• EXERCISE
Where in the data does the word "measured" appear? Find those lines and copy them.

DATA FOR THIS TASK section start

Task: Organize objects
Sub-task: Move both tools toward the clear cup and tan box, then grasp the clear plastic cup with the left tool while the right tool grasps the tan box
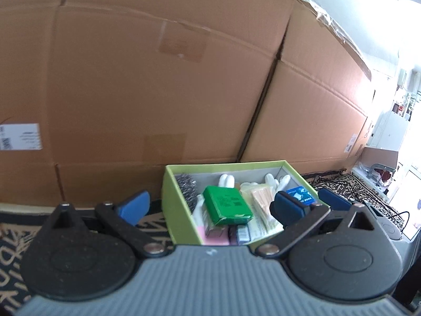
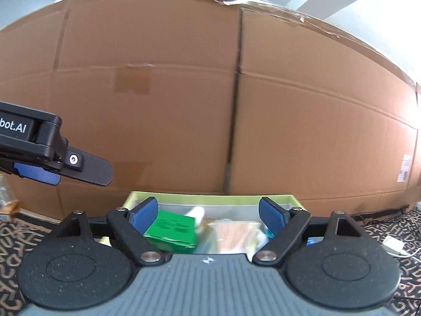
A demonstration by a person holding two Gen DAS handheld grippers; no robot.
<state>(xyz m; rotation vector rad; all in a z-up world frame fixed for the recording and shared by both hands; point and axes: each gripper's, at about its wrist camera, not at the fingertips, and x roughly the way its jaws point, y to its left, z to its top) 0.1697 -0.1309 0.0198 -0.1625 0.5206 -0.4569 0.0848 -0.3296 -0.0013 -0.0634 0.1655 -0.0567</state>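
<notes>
Item: lime-green box (image 1: 168,197) packed at twelve o'clock of us against the cardboard cartons (image 1: 158,79), green packet (image 1: 227,205) inside; our left gripper (image 1: 210,206) and right gripper (image 2: 208,214) gape wide, holding nothing, apparently finished.

"bot.AI" on left claw (image 2: 56,175) body; other labels illegible.

My patterned rug (image 1: 368,192) carries the green box (image 1: 181,210) (full of bits), w/ big cardboard cartons (image 1: 147,92) right behind.
</notes>
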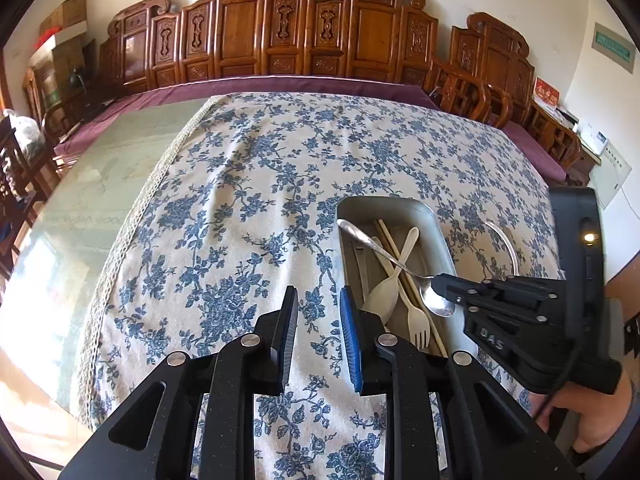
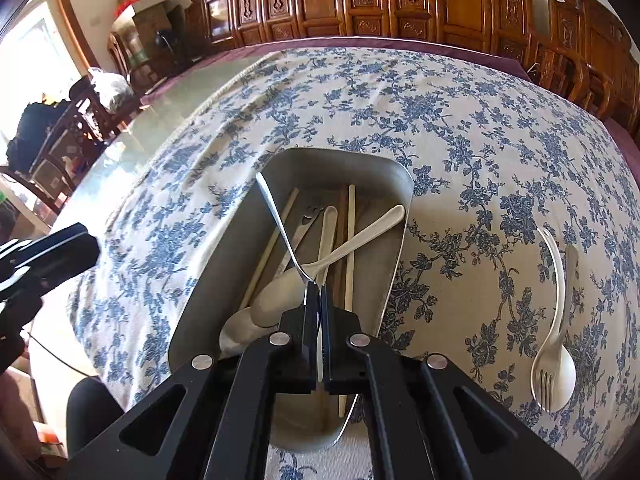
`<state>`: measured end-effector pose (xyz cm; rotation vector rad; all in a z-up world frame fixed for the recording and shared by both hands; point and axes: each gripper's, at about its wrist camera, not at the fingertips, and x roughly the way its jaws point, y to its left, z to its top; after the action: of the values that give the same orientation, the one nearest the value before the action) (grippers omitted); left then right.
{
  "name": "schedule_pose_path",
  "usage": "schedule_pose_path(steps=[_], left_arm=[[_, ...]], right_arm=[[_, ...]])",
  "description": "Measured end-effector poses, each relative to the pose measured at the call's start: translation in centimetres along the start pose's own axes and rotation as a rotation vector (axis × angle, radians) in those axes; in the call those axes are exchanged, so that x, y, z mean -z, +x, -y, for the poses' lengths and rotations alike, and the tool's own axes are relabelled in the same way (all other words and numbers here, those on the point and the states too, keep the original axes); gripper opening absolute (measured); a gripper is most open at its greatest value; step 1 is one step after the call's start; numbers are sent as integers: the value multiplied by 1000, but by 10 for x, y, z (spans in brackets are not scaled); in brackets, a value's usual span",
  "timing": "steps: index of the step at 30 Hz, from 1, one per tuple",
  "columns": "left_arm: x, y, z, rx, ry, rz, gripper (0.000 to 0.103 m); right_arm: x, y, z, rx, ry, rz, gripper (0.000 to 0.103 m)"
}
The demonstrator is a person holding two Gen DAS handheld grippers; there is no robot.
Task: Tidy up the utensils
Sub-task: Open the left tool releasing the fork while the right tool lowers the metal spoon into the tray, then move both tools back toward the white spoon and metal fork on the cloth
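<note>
Closest to us in the right wrist view, our right gripper (image 2: 316, 292) is clenched on the neck of a metal spoon (image 2: 276, 216). Its thin shiny handle slants up and to the left over the tray (image 2: 404, 184), while the bowl shows in the left wrist view just below the fingertips (image 1: 440, 282). Our left gripper (image 1: 318, 320) hangs released over the flowered cloth (image 1: 248, 184) just left of the tray, nothing between its pads.

In the grey metal tray lie a cream spoon (image 2: 360, 236), a cream fork (image 1: 412, 312) and pale chopsticks (image 2: 350, 240), crossed over one another. We cannot make out the small dark-tipped piece beneath them. Right of the tray, on the cloth, rest a cream spoon-fork (image 2: 554, 356) and a grey handle (image 2: 572, 264) whose end stays hidden behind it.
</note>
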<state>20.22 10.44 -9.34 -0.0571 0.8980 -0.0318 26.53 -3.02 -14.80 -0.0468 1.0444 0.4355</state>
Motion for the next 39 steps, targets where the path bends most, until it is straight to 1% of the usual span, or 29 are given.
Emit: schedule_pose_path(steps=[4,15,20,23,27,30,32,34,36,39], left_arm=[[2,1,-3,-3,-3,-2,20],[3,0,-4,-4,-2,-1,20],[3,-1,-2,-5,1,-2,20],[4,-1,-1,-6,4,-4,20],[3,-1,2,-6,10,-5,20],[2,0,6,-4,13,-6,20],[2,1,9,-2,17,-6,20],[2,2,12,0,24,-6,21],[3,3,14,3,28,-8,21],[3,3,19,8,33,-12,21]], right_arm=[[-2,7,1,13,8,-17,2],[8,10,1,-19,29,-40,3],[11,12,3,3,48,-44,3],[13,12,2,-21,54,-42,5],[16,6,0,-98,47,-34,9],[17,2,-1,-136,32,-39,10],[18,-2,0,-145,24,-32,10],[19,-7,3,-156,20,-19,20],[20,-14,7,-168,22,-3,22],[21,-27,16,-159,14,26,22]])
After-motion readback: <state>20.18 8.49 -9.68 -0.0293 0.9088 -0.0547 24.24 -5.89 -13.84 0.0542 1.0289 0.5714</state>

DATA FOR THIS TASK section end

• FINISHED EXERCISE
`<state>`: measured end-effector pose (xyz cm; rotation vector rad; all in a z-up world frame fixed for the recording and shared by both hands; point and axes: each gripper's, at about its wrist camera, not at the fingertips, and x roughly the way its jaws point, y to its left, z to its top; after the action: of the values that give the same orientation, the one nearest the value before the action) (grippers omitted); left then right.
  "description": "Measured end-effector poses, each relative to the pose measured at the call's start: translation in centimetres along the start pose's own axes and rotation as a rotation vector (axis × angle, radians) in those axes; in the call those axes are exchanged, so that x, y, z mean -z, +x, -y, for the poses' lengths and rotations alike, and the tool's own axes are relabelled in the same way (all other words and numbers here, those on the point and the states too, keep the original axes); gripper opening absolute (measured); a gripper is most open at its greatest value; step 1 is one step after the call's start; numbers are sent as integers: the value multiplied by 1000, but by 10 for x, y, z (spans in brackets are not scaled); in brackets, a value's usual span",

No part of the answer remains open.